**Brief**
Reproduce the material that follows, keeping every line exactly as it is.

== Information provided

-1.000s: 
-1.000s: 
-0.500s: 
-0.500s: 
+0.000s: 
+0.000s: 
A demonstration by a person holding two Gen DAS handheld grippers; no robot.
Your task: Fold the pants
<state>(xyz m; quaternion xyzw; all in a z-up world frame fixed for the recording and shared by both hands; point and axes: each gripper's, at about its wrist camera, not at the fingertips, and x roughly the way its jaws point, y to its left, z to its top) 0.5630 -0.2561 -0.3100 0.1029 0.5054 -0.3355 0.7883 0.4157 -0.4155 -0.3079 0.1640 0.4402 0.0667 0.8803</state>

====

**Response box**
-1.000s: 
-1.000s: 
-0.500s: 
-0.500s: 
+0.000s: 
+0.000s: 
A demonstration by a person holding two Gen DAS handheld grippers; no robot.
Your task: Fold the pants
<state>(xyz m; quaternion xyzw; all in a z-up world frame fixed for the recording and shared by both hands; point and axes: each gripper's, at about its wrist camera, not at the fingertips, and x roughly the way its jaws point, y to its left, z to its top) 0.5630 -0.2561 -0.3100 0.1029 0.5054 -0.3355 0.7883 0.4157 -0.4155 -0.3079 0.1640 0.4402 0.0667 0.8803</state>

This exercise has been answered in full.